Microsoft DirectX 8.0 was the first DirectX version to enable programmable vertex shading hardware while adding significant flexibility to advanced pixel shading hardware. It was new hot and something we slowly start to see in games. However, DX8 and DX8 hardware set many restrictions on developers. Microsoft DX9 frees developers from those restrictions. With the most complete DX9 implementation in hardware, the GeForce FX GPUs deliver the performance and power required to overcome three major DX8 limitations:
Pixel shader programmability: The DX8 pixel shader specifications could appropriately be termed configurable rather than programmable because the DX8 spec needed the general programmability associated with a full instruction set and flexible programming structure. The GeForce FX GPUs and DX9 allow much longer shader programs, and give developers a greatly expanded pixel shading instruction set. DX9 exposes true programmability of the pixel shading engine.

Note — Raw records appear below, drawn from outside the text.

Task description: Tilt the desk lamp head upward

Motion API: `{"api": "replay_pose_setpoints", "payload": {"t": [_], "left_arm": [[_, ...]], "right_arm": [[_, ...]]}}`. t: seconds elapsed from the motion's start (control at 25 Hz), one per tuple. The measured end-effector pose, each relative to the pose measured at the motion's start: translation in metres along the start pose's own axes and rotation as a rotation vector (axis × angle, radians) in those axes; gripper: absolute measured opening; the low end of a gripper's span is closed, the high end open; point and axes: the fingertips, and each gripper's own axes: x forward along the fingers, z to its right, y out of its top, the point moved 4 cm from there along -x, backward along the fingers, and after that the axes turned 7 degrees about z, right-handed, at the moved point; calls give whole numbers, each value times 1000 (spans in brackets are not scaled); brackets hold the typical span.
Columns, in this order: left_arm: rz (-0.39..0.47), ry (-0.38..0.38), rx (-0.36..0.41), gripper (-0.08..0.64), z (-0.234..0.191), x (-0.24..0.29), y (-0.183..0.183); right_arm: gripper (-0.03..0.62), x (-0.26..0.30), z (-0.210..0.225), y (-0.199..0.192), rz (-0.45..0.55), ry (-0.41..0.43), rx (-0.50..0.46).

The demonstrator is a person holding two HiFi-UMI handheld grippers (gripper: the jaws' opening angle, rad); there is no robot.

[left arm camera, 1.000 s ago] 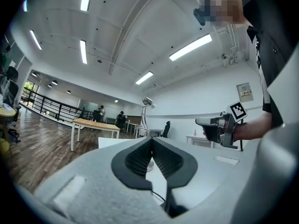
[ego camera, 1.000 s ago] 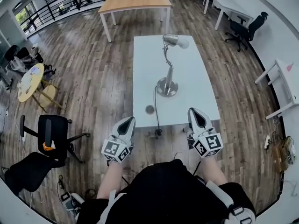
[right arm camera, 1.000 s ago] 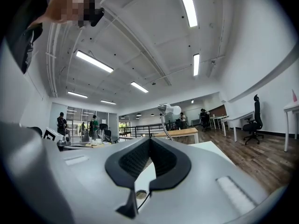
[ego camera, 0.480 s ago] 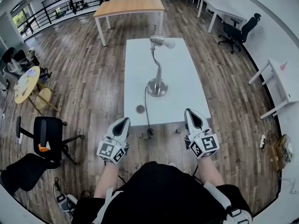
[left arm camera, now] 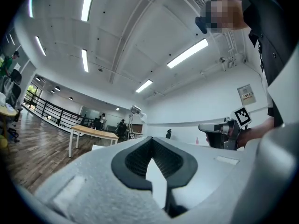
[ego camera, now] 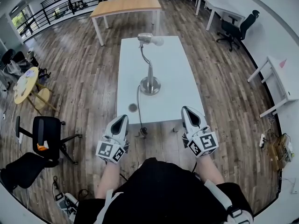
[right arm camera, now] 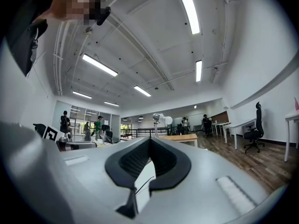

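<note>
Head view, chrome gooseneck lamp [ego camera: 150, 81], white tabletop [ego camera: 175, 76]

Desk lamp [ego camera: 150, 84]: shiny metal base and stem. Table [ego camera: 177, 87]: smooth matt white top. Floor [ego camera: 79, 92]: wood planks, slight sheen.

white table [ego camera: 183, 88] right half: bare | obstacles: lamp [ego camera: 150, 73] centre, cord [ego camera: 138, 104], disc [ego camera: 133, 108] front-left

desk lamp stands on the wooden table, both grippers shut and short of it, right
No: the head view shows the desk lamp on the white table, not the wooden table behind it. The left gripper and right gripper are shut and short of it.
</note>
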Motion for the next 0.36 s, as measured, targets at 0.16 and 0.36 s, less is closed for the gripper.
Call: {"api": "replay_pose_setpoints", "payload": {"t": [0.16,0.36], "left_arm": [[-8,5,5,0,14,10,1],[-6,3,6,0,21,18,-5]], "right_arm": [[5,-2,10,3,12,10,6],[5,-4,20,1,0,13,28]]}}
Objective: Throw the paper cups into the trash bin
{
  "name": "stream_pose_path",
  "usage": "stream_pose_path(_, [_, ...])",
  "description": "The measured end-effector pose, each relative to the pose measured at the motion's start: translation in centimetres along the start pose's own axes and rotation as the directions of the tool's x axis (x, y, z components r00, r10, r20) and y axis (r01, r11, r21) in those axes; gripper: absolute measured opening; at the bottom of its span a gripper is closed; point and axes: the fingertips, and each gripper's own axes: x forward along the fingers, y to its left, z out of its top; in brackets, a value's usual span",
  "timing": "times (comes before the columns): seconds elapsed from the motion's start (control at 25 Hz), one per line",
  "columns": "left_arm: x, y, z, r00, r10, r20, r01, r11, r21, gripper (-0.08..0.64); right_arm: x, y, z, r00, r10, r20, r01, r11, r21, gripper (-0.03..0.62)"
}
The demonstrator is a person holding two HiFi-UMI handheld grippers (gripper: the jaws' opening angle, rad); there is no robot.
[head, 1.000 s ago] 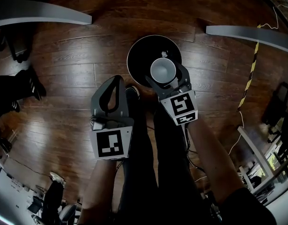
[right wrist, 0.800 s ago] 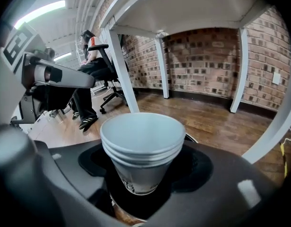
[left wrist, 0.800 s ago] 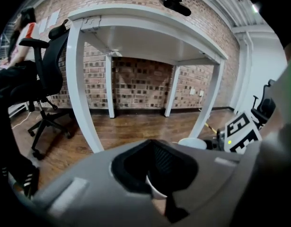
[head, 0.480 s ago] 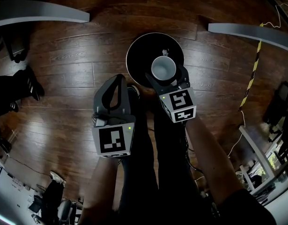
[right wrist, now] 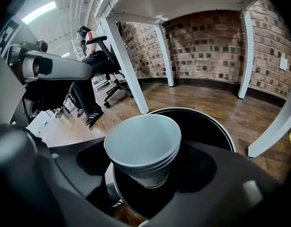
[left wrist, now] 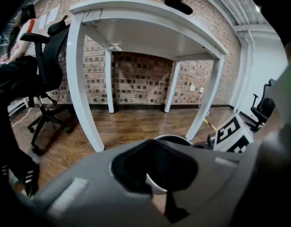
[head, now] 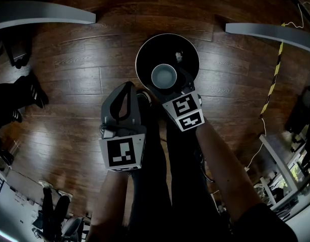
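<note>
Nested white paper cups [head: 164,76] [right wrist: 143,141] sit tilted between the jaws of my right gripper [head: 170,87] [right wrist: 145,174], straight above the round black trash bin [head: 144,49] [right wrist: 221,126]. These jaws are opening, and the pads stand a little off the cups' sides. A small pale thing [head: 179,56] lies inside the bin. My left gripper [head: 127,87] [left wrist: 159,169] hangs beside the bin's near left edge, its fingers closed together with nothing between them. The bin's rim [left wrist: 171,138] shows just past them.
White desks [head: 44,14] [head: 270,32] stand on the wooden floor to either side of the bin. A seated person's shoes [head: 36,92] and an office chair [left wrist: 46,79] are at the left. Yellow-black tape [head: 270,79] runs along the floor at the right.
The right gripper has swung the cups leftward, over the middle of the bin, and its jaws have widened round them. The left gripper has stayed where it was.
</note>
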Motion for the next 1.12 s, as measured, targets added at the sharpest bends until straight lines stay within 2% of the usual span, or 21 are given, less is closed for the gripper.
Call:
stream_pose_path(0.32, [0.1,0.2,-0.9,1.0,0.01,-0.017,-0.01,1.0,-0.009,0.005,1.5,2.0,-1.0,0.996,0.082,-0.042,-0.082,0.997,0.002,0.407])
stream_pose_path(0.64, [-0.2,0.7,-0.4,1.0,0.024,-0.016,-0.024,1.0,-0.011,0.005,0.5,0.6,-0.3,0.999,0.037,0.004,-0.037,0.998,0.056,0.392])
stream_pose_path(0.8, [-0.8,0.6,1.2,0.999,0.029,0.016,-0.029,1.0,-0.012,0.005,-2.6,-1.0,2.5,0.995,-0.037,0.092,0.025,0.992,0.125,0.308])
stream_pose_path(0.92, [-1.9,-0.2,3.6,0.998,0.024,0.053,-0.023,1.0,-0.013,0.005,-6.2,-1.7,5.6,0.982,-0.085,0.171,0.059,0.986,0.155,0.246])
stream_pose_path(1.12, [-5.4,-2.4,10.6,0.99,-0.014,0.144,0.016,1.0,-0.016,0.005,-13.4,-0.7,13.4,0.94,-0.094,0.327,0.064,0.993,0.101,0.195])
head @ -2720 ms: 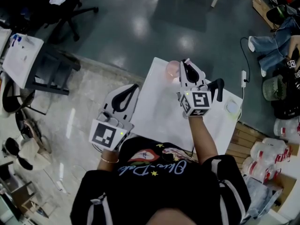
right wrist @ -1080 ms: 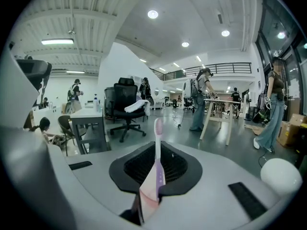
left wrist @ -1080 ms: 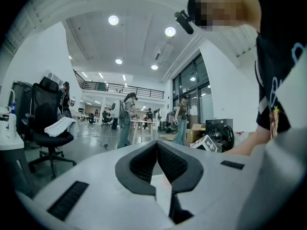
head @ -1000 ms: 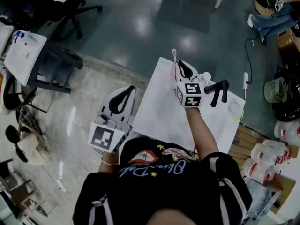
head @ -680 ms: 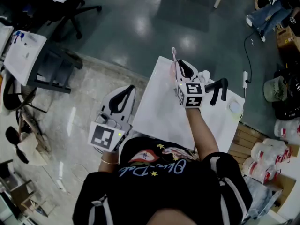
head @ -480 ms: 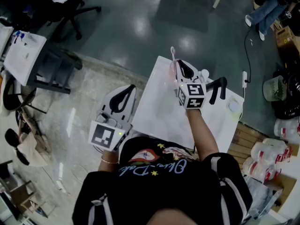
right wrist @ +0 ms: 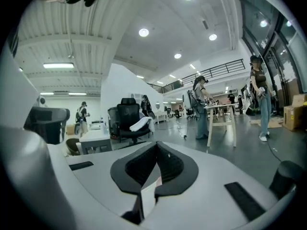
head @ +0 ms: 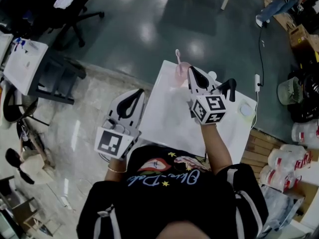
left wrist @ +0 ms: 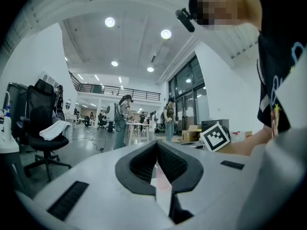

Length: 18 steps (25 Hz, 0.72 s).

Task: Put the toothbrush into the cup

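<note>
A pink translucent cup (head: 181, 73) stands at the far edge of the white table (head: 167, 116). The pink-and-white toothbrush (head: 178, 56) stands in it, head up, leaning a little left. My right gripper (head: 190, 70) hovers just right of the cup, its jaws shut with nothing between them; its own view looks up at the ceiling and shows neither cup nor brush. My left gripper (head: 141, 91) hangs off the table's left edge, shut and holding nothing, and its own view shows only the hall and the person's shirt.
A small white round object (head: 213, 75) sits behind the right gripper, and a white disc (head: 246, 110) lies near the table's right edge. A power strip (head: 257, 79) hangs beyond it. A wooden pallet (head: 259, 151) is to the right, and a small table (head: 25, 59) and an office chair (head: 70, 4) to the left.
The toothbrush went into the cup and stays there by itself. My right gripper has drawn back toward the person and tipped upward. The left gripper has hardly moved.
</note>
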Motion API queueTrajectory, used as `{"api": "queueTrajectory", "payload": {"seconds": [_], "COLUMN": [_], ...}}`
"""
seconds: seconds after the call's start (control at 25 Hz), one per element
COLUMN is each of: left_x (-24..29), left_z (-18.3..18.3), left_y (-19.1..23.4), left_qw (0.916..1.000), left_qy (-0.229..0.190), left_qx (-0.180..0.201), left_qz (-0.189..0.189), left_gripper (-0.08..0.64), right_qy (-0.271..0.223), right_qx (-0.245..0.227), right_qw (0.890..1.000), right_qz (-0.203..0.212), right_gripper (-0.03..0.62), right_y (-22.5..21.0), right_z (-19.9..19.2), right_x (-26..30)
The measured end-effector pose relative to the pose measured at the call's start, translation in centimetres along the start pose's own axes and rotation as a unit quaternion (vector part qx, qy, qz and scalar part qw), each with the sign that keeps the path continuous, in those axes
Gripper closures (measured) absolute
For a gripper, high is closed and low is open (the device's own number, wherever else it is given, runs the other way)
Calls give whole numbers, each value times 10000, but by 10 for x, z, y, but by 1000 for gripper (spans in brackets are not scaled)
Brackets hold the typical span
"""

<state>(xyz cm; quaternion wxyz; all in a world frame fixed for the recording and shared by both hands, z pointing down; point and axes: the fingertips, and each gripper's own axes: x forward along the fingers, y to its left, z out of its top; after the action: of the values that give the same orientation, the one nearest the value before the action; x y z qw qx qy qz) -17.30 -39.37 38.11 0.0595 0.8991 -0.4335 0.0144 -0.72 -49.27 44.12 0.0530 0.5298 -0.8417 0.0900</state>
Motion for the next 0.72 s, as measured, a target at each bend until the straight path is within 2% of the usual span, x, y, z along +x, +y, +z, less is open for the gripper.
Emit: {"api": "queueTrajectory", "payload": {"seconds": [0.16, 0.72], "left_x": [3, 15], "left_z": [3, 14], "left_y": [-4, -41], "left_qw": [9999, 9988], "left_qy": [-67, -200], "left_qx": [57, 189], "left_qz": [-89, -398], "left_gripper": [557, 557], "right_qy": [-245, -738], "right_qx": [202, 42], "right_qw": [9994, 9968], "right_qz": [107, 305], "right_gripper": [594, 594], "right_y": [6, 16], "right_z": [19, 63], "right_x": [-20, -94]}}
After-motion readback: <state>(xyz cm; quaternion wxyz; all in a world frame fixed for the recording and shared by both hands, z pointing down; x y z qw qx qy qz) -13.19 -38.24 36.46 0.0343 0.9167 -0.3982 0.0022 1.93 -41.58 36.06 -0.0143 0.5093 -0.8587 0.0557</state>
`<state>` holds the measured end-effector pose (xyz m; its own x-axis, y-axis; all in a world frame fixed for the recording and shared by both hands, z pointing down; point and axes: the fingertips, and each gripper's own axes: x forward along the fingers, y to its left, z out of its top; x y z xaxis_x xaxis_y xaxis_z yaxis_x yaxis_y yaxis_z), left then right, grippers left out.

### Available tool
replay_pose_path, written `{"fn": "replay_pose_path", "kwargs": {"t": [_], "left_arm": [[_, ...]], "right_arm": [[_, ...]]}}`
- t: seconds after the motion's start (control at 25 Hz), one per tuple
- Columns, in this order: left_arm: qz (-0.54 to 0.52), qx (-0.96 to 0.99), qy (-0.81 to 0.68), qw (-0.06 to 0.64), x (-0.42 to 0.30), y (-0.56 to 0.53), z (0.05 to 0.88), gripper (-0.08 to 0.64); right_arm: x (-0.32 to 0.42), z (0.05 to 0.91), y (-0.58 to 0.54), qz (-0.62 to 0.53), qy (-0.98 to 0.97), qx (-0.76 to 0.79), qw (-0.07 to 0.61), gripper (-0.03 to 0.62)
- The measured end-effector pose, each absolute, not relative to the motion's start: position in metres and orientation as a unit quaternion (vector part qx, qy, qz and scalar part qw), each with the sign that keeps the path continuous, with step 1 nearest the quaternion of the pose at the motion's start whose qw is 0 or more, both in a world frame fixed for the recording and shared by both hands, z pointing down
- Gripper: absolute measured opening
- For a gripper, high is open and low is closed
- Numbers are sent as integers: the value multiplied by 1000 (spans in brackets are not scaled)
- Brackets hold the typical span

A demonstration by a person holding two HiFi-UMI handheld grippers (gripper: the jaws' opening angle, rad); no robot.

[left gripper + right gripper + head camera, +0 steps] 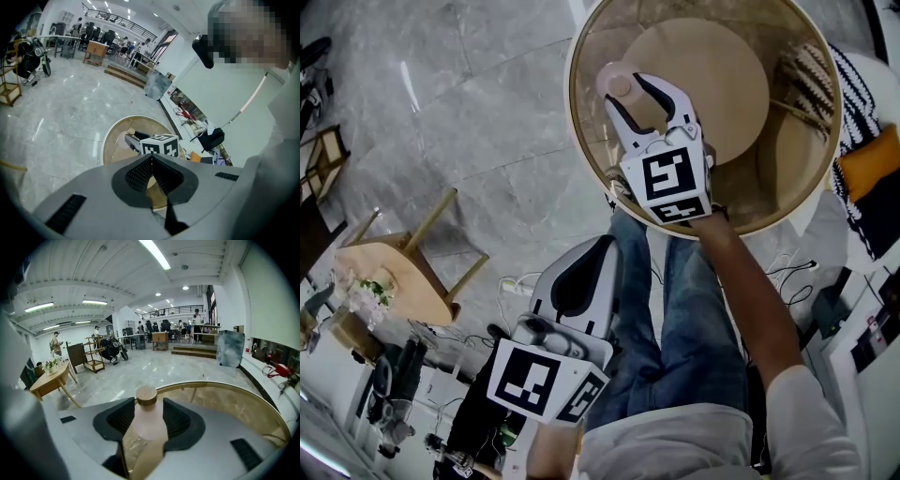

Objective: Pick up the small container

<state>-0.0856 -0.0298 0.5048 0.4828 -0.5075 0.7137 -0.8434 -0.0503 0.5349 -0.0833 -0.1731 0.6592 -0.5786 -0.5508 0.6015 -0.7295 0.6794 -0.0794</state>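
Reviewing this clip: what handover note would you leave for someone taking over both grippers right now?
Left gripper: shut, empty, held low beside the legs, away from the table.
Right gripper: open, jaws on either side of the small container, not clamped.
The small container stands upright on the round glass table.
Done: approach. Left: close the jaws, then lift.

Small container (146, 420): matt, smooth plastic-looking body, wood-look cap (146, 395). Worktop (591, 56): glossy glass top, see-thru. Floor (469, 112): polished stone-look tiles, v. shiny.
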Motion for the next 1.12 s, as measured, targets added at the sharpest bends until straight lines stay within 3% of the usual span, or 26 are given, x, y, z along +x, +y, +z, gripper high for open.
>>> {"fn": "replay_pose_path", "kwargs": {"t": [0.4,0.68,1.12], "left_arm": [[165,697,-484,502,-99,-37,510,17],[161,694,-488,504,-106,-39,510,17],[163,695,-485,505,-107,-34,509,17]], "right_arm": [[-93,665,-179,127,-880,346,300,155],[-96,666,-178,112,-888,310,320,152],[-97,663,-181,94,-897,311,299,158]]}}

This makes procedural shading on a GPU possible for the first time.
Vertex shader programmability: The DX8 vertex shader specification gave developers very little control over program flow. DX8 vertex shader programs are executed linearly, with no early termination for performance optimization. DX9 and the GeForce FX GPUs support conditional branching for greatly improved program flow control. DX9 dramatically enhances the power of the previous DirectX vertex shader by increasing the length and flexibility of vertex
Unified pixel shading specifications: The addition of Pixel Shader 1.4 to the DX8 specification created an alternate pixel shader structure and programming structure that followed a completely different implementation philosophy. Many developers were forced to re-write shader programs for different hardware, rather than writing strictly to the API. The DX9 specification eliminates this problem with the new unified Pixel Shader 2.0 definition.
The combination of DX9 and GeForce FX GPUs narrows the gap between state of- the-art PC graphics and state-of-the-art rendered movies such as the Disney/Pixar Monsters, Inc. and Columbia Pictures Final Fantasy: The Spirit Within productions. The DX9 API is a critical enabling technology for this powerful new combination of hardware and software.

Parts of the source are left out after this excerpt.